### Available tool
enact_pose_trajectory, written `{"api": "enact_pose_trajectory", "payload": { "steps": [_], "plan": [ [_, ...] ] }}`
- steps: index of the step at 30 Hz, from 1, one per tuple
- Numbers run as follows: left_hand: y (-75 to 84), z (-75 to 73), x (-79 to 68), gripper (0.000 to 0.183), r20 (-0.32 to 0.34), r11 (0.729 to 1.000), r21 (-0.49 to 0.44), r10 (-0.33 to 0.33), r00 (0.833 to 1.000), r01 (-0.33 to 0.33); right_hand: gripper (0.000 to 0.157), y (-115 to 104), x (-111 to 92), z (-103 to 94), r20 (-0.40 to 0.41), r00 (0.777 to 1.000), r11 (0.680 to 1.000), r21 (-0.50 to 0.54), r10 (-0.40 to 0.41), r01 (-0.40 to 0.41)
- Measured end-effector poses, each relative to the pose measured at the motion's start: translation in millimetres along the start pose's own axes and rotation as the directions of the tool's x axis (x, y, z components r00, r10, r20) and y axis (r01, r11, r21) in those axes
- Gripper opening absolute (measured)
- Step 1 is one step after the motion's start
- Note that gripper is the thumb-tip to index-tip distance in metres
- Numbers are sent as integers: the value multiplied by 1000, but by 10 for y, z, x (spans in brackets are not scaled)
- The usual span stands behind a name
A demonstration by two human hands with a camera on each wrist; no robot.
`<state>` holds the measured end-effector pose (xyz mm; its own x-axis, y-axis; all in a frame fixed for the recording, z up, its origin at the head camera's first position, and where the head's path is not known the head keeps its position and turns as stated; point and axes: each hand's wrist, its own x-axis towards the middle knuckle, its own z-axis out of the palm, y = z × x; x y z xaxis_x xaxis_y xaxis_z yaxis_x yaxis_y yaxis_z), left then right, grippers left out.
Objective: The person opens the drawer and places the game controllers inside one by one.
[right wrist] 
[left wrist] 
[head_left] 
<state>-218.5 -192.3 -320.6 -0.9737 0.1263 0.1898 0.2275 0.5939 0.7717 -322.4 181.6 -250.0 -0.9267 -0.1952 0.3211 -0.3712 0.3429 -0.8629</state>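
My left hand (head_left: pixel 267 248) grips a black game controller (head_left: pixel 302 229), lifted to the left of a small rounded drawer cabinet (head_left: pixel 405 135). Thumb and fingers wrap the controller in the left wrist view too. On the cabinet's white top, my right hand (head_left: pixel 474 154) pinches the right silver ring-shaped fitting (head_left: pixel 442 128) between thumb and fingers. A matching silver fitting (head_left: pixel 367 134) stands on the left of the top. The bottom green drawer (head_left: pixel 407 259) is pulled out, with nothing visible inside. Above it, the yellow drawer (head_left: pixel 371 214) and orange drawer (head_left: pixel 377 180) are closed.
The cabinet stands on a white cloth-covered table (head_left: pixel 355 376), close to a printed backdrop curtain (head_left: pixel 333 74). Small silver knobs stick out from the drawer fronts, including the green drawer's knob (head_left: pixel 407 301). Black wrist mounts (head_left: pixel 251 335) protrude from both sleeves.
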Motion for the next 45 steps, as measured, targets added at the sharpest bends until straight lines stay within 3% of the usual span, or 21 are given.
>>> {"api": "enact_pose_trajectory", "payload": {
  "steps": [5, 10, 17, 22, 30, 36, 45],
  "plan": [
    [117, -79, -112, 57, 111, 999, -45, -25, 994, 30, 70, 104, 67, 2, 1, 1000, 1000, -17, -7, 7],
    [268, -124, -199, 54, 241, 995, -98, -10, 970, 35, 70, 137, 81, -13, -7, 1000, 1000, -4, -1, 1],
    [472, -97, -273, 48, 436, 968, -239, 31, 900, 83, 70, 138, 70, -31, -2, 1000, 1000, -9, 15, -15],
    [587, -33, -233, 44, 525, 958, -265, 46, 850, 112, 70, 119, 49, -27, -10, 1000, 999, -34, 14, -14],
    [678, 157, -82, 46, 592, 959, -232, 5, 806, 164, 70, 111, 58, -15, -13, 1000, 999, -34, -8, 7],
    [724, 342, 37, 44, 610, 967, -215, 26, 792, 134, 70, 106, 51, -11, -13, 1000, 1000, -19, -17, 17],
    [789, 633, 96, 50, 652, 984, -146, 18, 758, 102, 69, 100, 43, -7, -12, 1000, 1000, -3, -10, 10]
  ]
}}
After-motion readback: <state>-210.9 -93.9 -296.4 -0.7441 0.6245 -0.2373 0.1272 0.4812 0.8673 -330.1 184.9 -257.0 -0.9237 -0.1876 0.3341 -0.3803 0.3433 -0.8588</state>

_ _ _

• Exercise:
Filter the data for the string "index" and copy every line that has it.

• Result of the task:
- steps: index of the step at 30 Hz, from 1, one per tuple
- Note that gripper is the thumb-tip to index-tip distance in metres

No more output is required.